En outre les recours devant le tribunal administratif doivent être fait en 48 heures, à compter de la notification de l’OQTF (obligation de quitter le territoire français) à l’étranger. Bref, les juristes de Forum Réfugiés et les avocats du barreau de Lyon courent perpétuellement contre la montre pour rassembler un maximum de pièces. Sans parler de ceux qui font une demande d’asile. Elle doit être bouclée en cinq jours (au lieu de plusieurs mois en liberté). Surtout, l’entretien avec l’officier de l’OFPRA (administration en charge d’accorder ou non l’asile) se fait en visioconférence :

« L’interprète est à Paris, à côté de l’officier. Il est déjà difficile de raconter son histoire. Mais là, les demandeurs d’asile n’ont aucune confiance ».

Par conséquent, les demandes d’asile aboutissent très rarement.

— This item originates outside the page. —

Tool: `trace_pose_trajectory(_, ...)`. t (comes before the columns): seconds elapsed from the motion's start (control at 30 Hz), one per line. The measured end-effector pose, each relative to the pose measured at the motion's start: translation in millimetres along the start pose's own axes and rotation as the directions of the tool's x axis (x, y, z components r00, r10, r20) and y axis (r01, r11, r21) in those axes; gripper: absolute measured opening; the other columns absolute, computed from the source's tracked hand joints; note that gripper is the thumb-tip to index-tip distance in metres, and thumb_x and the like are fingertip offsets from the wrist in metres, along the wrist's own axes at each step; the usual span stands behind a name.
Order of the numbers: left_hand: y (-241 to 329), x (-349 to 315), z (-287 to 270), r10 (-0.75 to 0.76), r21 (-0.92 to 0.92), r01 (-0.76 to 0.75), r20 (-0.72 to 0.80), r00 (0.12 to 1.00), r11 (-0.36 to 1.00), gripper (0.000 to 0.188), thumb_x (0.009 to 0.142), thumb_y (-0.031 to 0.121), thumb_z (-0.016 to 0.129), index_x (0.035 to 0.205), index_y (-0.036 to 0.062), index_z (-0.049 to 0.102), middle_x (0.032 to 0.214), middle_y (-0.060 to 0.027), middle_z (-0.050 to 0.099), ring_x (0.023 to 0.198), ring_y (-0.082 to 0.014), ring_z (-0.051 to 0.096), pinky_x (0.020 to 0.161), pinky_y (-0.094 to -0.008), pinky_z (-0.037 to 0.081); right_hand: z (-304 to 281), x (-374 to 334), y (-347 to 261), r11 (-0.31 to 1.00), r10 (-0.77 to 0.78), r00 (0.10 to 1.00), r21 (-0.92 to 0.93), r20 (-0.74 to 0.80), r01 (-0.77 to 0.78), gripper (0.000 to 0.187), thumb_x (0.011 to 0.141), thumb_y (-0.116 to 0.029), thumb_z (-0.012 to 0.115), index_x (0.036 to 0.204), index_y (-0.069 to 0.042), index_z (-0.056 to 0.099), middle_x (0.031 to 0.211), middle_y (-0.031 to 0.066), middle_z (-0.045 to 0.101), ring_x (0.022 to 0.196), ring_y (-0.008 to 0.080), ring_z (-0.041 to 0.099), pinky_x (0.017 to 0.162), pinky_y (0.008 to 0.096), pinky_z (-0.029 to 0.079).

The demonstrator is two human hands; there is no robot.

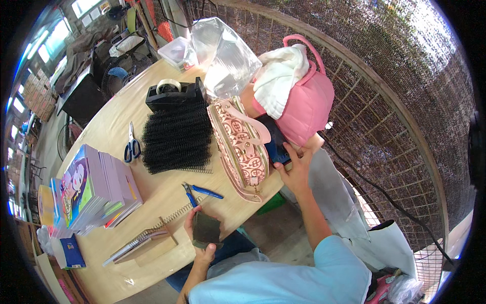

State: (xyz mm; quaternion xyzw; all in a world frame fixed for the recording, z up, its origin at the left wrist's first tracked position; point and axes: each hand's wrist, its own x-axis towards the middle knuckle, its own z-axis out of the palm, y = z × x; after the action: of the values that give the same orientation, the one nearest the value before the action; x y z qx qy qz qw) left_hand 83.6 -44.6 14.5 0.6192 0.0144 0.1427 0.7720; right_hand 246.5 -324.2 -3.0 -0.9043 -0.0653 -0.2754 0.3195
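Note:
My left hand is closed around a flat, dark olive-grey piece at the table's near edge; its kind is not plain, perhaps a wallet or folded cloth. On the right, my right hand grips the lower end of a dark smartphone, thumb and fingers at its edges. The phone lies between a pink patterned handbag and a padded pink bag with a white cloth over it. Blue-handled cutting pliers rest open just beyond my left hand.
Black wire coils lie mid-table before a tape dispenser. Scissors are left of them. Stacked books stand at the left, near a spiral-bound book on a wooden stand. A wire mesh fence borders the right.

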Motion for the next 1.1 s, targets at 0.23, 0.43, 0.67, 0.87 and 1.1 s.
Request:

Mais l’une des pires situations, même si elles ne représentent qu’environ 10% des cas, concernent les personnes qui ne peuvent pas faire de recours suspensif devant le tribunal administratif. Ce sont ceux qui font l’objet d’une procédure de réadmission dans un autre pays de l’Union européenne (en majorité procédure dite « Dublin II »). Christelle Palluel de Forum Réfugiés poursuit :

« On a eu des cas où l’audience était prévue pour 10 heures le lendemain. Mais, dans la soirée elle, était finalement annulée car un avion était prévu pour 6 heures. »

 

Pas d’enfants en rétention… sauf exception

Dans l’unité médicale, on aperçoit livres et jouets pour les enfants. Ce n’est pas encore à ranger parmi les souvenirs. Depuis une circulaire du 6 juillet 2012, la règle est que les familles doivent être assignées à résidence et non placées en rétention. Depuis cette date, une seule famille a été enfermée au CRA de Lyon. C’était la semaine dernière. Un couple serbe avec deux enfants en bas âge. Le juge a finalement cassé la décision du préfet en les assignant à résidence.

Depuis la réforme de 2011, les chiffres sont stables, tant au niveau des migrants enfermés que de ceux qui sont expulsés. Sur les 1500 à 1600 personnes qui sont enfermées par an, 53% sont finalement « éloignées ». Essentiellement parce que les juges libèrent ou prononcent une assignation à résidence. Mais aussi parce que les personnes arrivent au terme de la période de rétention (portée à 45 jours en 2011).
En 2013, les ressortissants tunisiens sont toujours la nationalité majoritaire. Ils représentent 20% des personnes. Suivis par les Algériens (12% des placements) puis viennent les Albanais et les Marocains.

La durée moyenne de séjour (15 jours en 2012) est supérieure à la moyenne nationale (9,7 jours en 2011).
C’est aussi la conséquence des stratégies des préfectures, explique le commandant du CRA :

« Quand ce sont des cas faciles (comprendre « facilement expulsables », ndlr), certaines préfectures de la région préfèrent envoyer des personnes dans le CRA de Nîmes car à Lyon, il y a une bonne défense des personnes retenues ».

L’absence (sauf exception) de l’enfermement des enfants est le seul changement majeur depuis l’élection de François Hollande. Un deuxième va peut être s’ajouter : la présence des journalistes dans les centres de rétention. Reste à savoir s’ils pourront s’y aventurer sans escorte et plus d’une demi journée.